**Exercise:**
Copy every line of the material exactly as it stands.

**Information provided:**
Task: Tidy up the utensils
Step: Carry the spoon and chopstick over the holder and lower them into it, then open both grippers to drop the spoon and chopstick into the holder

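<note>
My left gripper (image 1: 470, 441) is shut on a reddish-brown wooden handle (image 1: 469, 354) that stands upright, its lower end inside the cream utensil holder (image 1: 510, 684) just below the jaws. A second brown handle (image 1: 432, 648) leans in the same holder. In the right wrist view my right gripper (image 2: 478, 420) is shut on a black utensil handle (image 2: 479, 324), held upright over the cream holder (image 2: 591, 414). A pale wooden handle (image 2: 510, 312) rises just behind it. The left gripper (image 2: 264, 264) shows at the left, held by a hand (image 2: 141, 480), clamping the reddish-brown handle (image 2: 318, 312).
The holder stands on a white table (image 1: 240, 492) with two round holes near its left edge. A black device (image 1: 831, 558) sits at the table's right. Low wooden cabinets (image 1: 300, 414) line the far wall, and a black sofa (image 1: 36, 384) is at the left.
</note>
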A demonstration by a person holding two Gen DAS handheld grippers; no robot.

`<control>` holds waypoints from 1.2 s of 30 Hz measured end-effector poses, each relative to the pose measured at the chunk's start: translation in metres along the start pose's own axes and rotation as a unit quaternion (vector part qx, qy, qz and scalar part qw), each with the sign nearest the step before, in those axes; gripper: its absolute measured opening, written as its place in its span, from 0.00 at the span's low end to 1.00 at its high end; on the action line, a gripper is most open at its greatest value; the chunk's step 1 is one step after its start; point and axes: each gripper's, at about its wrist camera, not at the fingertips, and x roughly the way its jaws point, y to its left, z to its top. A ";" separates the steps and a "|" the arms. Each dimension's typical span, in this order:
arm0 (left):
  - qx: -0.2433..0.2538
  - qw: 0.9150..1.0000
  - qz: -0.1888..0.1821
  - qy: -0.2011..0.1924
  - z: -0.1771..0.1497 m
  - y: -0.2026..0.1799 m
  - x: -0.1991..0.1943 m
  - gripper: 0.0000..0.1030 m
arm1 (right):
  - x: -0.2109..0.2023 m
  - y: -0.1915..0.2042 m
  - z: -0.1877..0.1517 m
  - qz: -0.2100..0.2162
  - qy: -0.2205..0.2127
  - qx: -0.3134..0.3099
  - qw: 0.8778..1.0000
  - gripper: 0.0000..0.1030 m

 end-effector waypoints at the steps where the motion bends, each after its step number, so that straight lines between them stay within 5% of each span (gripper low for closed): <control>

**Output for this exercise:**
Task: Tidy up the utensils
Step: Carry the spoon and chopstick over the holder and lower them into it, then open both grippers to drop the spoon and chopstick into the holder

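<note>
My left gripper (image 1: 470, 441) is shut on a reddish-brown wooden handle (image 1: 469, 354) that stands upright, its lower end inside the cream utensil holder (image 1: 510, 684) just below the jaws. A second brown handle (image 1: 432, 648) leans in the same holder. In the right wrist view my right gripper (image 2: 478, 420) is shut on a black utensil handle (image 2: 479, 324), held upright over the cream holder (image 2: 591, 414). A pale wooden handle (image 2: 510, 312) rises just behind it. The left gripper (image 2: 264, 264) shows at the left, held by a hand (image 2: 141, 480), clamping the reddish-brown handle (image 2: 318, 312).
The holder stands on a white table (image 1: 240, 492) with two round holes near its left edge. A black device (image 1: 831, 558) sits at the table's right. Low wooden cabinets (image 1: 300, 414) line the far wall, and a black sofa (image 1: 36, 384) is at the left.
</note>
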A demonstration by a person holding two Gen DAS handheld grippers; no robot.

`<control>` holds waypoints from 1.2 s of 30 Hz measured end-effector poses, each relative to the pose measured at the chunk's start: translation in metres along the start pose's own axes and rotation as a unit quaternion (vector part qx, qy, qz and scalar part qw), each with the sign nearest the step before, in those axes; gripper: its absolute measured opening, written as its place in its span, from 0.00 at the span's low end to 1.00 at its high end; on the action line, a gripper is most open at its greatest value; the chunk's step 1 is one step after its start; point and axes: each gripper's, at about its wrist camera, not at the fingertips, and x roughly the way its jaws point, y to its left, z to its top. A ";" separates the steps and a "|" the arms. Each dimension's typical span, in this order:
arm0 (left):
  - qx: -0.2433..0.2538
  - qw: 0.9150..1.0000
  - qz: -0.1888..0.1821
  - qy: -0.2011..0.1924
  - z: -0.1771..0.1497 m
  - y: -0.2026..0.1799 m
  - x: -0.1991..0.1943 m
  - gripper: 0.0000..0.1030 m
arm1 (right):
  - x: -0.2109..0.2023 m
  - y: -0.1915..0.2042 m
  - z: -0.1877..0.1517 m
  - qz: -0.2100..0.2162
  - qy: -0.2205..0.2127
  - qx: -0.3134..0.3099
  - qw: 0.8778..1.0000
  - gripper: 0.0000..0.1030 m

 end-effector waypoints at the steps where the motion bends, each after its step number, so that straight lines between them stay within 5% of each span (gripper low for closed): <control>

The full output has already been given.